→ TASK OBJECTIVE
Look below for the line that has "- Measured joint". Set down the lines from there through the line that has "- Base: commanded", exactly as written.
[SUPPLIED MATERIAL — start]
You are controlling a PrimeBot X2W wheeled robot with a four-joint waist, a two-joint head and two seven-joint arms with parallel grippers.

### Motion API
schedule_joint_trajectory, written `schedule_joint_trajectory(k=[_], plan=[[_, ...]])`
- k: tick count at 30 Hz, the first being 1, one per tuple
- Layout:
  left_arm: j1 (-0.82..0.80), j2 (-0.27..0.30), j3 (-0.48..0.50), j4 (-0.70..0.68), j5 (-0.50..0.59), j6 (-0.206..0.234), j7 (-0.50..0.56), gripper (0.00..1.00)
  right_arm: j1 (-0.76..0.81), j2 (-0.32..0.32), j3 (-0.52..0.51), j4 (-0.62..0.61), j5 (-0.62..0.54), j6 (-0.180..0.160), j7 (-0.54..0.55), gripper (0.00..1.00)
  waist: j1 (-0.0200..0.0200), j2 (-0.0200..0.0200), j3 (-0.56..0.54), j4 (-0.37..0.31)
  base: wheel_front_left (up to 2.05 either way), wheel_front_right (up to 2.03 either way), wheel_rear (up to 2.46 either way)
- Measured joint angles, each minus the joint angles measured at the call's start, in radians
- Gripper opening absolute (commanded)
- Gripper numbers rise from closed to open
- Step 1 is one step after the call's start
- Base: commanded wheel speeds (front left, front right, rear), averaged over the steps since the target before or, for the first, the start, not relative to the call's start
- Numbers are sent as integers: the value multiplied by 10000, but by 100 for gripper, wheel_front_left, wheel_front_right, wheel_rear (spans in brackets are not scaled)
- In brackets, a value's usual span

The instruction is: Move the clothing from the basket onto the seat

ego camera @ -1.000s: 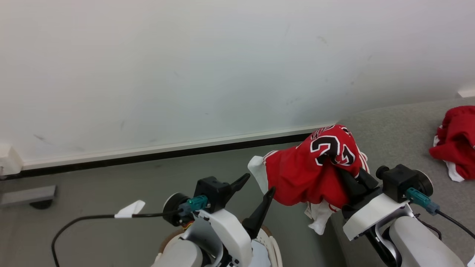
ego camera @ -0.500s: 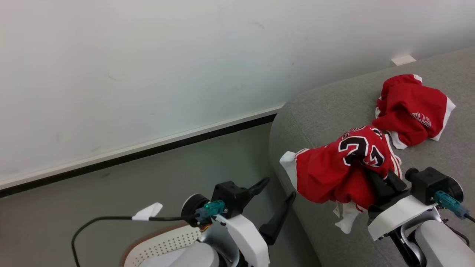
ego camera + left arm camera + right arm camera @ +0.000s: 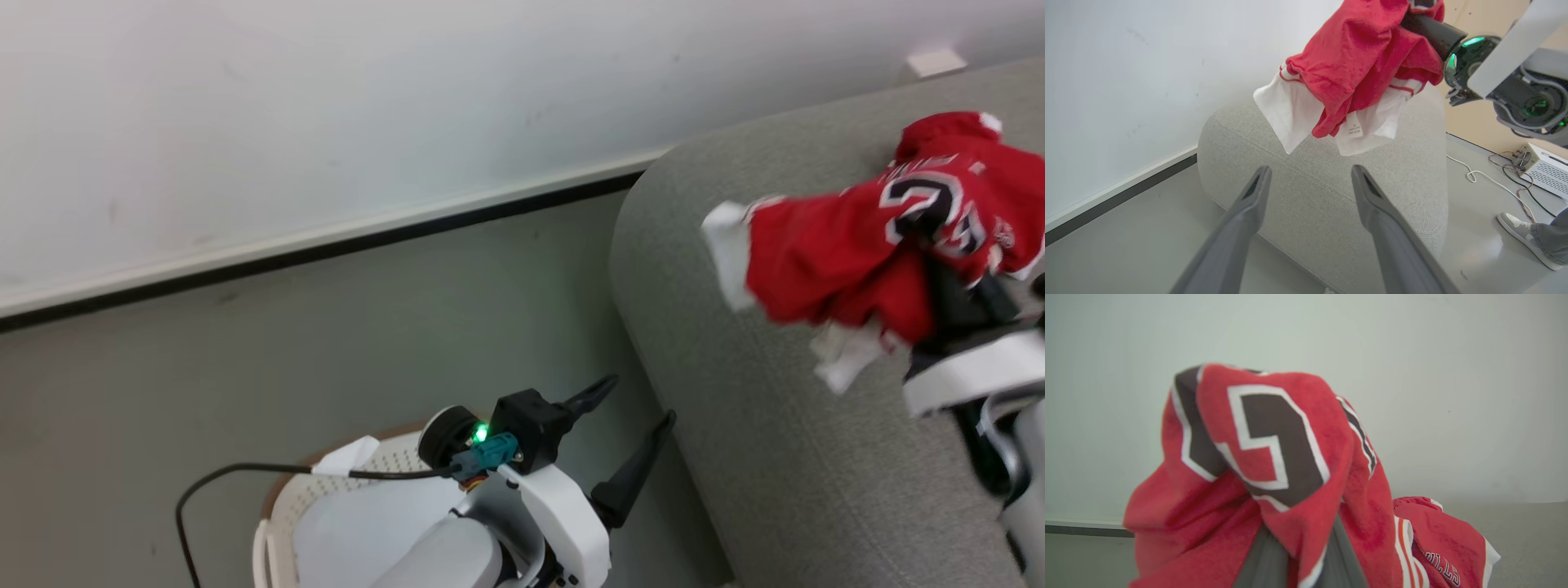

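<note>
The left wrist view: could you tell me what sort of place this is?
Probably an indoor test room, staged homelike: a grey seat beside a bare white wall, plus an electronics box and loose cables on the floor.

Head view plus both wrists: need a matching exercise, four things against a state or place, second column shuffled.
Things:
1. left gripper
2. right gripper
3. basket
4. lettered red garment

States or places:
a. lying on the seat
b. open, holding nothing
c. standing on the floor
d. shut on the numbered jersey, which hangs above the seat

Pairs: 1-b, 2-d, 3-c, 4-a
</note>
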Motion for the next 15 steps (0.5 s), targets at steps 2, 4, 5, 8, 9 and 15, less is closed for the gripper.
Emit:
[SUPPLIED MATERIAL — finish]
→ TASK OUTPUT
- Measured joint angles, each minus the joint angles measured at the call's start, in radians
- Gripper opening absolute (commanded)
- Gripper numbers rise from closed to open
- Step 1 is one step after the call's start
- Base: commanded wheel speeds (front left, front right, rear), averaged over the steps since the target before or, for the first, the start, not relative to the call's start

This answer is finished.